* THE TASK *
Find every line in the data that contains the word "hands". Return each of those lines.

* DATASET SECTION *
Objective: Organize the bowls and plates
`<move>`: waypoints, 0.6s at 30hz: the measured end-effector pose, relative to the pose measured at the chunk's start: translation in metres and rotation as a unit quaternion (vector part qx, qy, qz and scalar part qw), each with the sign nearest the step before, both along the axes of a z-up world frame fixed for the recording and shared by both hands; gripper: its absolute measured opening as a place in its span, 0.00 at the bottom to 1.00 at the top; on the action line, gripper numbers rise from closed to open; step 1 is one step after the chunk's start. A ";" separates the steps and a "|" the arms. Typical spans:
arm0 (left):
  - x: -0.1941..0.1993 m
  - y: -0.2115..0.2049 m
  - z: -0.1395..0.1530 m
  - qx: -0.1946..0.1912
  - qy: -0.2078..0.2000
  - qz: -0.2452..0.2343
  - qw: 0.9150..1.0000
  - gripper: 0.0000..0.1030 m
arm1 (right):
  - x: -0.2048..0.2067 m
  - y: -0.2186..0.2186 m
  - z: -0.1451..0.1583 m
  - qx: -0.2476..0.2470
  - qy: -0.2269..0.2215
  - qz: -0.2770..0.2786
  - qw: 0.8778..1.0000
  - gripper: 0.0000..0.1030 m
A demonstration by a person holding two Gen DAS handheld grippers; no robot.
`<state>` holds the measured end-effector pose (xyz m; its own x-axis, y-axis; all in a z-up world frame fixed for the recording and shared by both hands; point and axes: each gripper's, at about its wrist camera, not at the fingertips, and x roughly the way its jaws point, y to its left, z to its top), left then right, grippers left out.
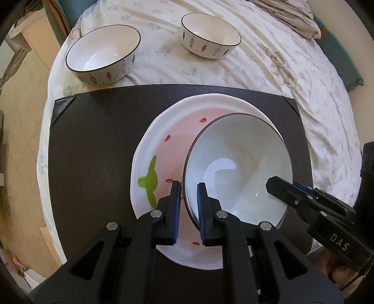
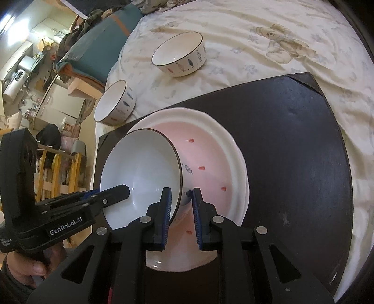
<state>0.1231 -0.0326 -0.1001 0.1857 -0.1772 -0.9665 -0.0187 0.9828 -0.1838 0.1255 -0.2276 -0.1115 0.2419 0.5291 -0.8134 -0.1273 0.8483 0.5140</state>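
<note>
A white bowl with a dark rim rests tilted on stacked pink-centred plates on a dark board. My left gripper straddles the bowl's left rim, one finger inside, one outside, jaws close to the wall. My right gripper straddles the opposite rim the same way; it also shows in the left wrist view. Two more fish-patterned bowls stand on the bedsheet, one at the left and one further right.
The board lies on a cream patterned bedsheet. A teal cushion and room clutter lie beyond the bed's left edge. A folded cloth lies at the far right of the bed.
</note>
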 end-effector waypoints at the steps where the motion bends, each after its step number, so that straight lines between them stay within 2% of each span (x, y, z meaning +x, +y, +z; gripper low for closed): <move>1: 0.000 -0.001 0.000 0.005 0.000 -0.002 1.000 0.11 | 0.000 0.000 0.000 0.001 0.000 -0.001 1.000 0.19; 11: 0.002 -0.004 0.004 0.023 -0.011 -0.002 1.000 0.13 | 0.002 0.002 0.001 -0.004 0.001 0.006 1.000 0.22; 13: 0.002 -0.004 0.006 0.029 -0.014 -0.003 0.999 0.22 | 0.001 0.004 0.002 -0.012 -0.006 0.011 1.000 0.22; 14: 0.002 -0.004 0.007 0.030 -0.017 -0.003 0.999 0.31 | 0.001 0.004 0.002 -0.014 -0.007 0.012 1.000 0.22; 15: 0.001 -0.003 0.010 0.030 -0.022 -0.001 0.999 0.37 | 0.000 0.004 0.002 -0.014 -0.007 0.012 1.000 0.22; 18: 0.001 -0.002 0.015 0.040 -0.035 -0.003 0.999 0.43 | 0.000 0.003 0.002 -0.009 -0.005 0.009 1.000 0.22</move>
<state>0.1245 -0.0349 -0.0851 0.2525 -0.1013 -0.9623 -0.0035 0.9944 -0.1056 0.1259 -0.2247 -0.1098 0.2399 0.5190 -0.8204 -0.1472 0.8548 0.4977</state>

* RESULT OF THIS TASK *
`<move>`: waypoints, 0.6s at 30hz: the measured end-effector pose, relative to the pose measured at the chunk's start: translation in metres and rotation as a unit quaternion (vector part qx, qy, qz and scalar part qw), each with the sign nearest the step before, both along the axes of a z-up world frame fixed for the recording and shared by both hands; gripper: its absolute measured opening as a place in its span, 0.00 at the bottom to 1.00 at the top; on the action line, gripper numbers rise from closed to open; step 1 is one step after the chunk's start. A ";" separates the steps and a "|" the arms. Typical spans:
`<state>` holds the measured end-effector pose (xyz m; its own x-axis, y-axis; all in a z-up world frame fixed for the recording and shared by both hands; point and axes: each gripper's, at about its wrist camera, not at the fingertips, and x roughly the way its jaws point, y to its left, z to its top), left then right, grippers left out.

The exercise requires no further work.